→ ABOUT THIS EXERCISE
Return all lines from the entries below in which the word "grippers" is present.

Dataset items
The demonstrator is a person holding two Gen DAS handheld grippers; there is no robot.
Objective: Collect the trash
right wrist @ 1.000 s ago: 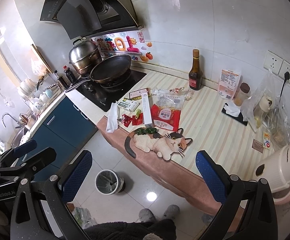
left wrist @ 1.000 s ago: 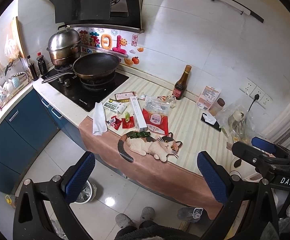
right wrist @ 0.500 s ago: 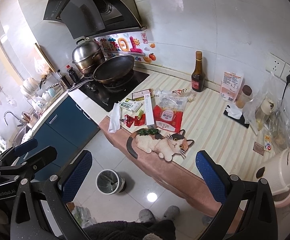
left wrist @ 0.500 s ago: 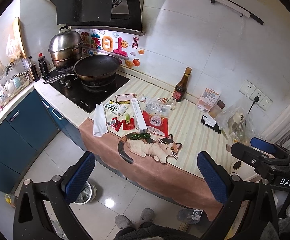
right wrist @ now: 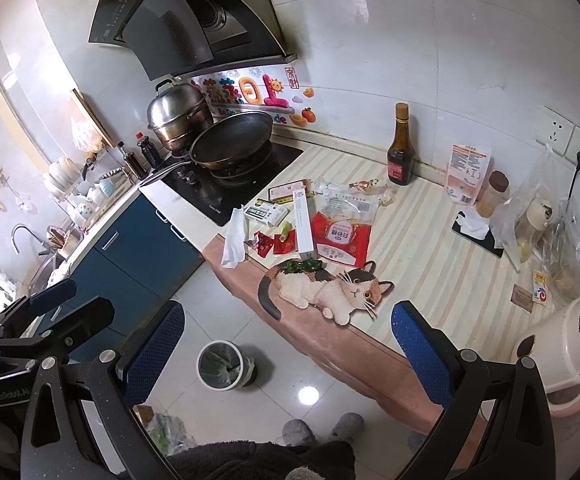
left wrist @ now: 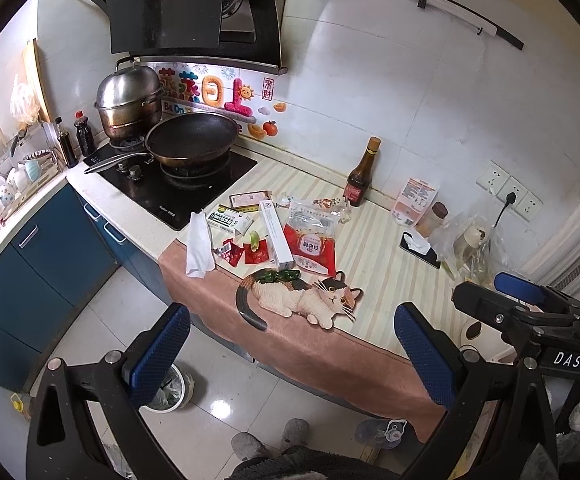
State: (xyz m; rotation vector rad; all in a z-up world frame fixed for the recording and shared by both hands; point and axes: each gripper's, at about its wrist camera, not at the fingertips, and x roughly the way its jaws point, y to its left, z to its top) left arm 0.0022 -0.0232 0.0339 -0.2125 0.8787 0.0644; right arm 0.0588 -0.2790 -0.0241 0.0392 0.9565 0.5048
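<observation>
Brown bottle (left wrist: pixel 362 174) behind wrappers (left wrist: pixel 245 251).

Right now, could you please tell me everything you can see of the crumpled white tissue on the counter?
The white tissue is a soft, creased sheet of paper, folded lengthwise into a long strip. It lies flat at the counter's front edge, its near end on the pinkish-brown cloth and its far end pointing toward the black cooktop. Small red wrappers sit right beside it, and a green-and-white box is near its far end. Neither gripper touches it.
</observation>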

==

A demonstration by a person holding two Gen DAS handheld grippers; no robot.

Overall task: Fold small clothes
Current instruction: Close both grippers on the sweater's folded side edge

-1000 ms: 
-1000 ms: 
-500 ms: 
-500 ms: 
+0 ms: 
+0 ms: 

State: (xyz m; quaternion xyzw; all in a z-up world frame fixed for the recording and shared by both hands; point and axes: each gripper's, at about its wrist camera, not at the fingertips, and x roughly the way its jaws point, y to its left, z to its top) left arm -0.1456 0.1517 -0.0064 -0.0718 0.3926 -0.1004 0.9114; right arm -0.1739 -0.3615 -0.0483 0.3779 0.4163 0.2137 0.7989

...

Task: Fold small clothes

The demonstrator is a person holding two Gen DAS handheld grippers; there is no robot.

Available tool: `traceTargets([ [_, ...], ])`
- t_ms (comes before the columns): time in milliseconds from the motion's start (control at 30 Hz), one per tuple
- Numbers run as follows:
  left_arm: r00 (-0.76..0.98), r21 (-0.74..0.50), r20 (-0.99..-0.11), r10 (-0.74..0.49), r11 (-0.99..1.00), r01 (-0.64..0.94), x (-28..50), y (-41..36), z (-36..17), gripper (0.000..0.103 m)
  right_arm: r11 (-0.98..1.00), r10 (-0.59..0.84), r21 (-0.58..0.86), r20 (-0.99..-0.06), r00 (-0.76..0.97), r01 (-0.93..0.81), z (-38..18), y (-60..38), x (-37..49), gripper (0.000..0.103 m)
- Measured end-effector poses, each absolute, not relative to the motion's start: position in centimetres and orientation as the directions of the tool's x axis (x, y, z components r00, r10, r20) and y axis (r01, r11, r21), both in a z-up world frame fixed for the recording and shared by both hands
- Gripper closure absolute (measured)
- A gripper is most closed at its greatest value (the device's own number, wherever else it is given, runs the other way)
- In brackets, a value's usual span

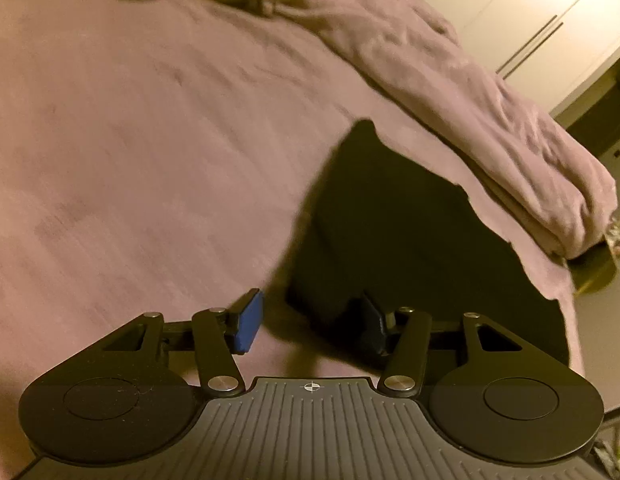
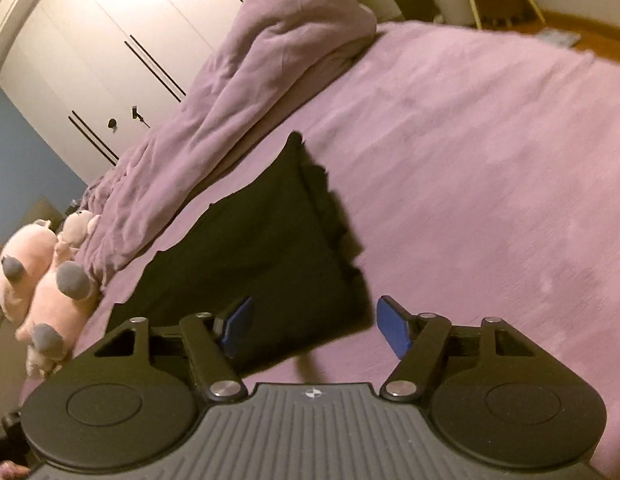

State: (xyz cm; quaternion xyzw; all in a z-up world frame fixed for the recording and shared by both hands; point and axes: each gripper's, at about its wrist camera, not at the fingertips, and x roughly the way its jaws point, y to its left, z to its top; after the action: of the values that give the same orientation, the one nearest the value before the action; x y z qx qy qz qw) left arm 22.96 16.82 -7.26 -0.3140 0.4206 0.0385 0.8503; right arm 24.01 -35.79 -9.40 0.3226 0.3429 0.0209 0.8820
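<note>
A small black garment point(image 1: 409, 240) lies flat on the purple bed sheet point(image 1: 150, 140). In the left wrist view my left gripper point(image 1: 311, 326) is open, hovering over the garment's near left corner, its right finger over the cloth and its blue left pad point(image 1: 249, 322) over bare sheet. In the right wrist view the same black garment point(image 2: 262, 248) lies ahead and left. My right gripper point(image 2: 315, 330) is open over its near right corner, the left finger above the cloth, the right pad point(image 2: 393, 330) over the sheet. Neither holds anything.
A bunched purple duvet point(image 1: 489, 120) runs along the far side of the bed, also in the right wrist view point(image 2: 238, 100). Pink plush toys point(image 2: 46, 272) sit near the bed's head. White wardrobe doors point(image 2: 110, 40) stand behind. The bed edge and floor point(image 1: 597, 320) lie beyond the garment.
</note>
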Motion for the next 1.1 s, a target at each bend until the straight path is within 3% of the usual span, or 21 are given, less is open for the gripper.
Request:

→ SOLUTION
The demonstrator is a person holding two Gen DAS handheld grippers; there is no robot.
A demonstration by a person holding two Gen DAS handheld grippers; no robot.
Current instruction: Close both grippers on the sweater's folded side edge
The demonstrator is a person holding two Gen DAS handheld grippers; there is no robot.

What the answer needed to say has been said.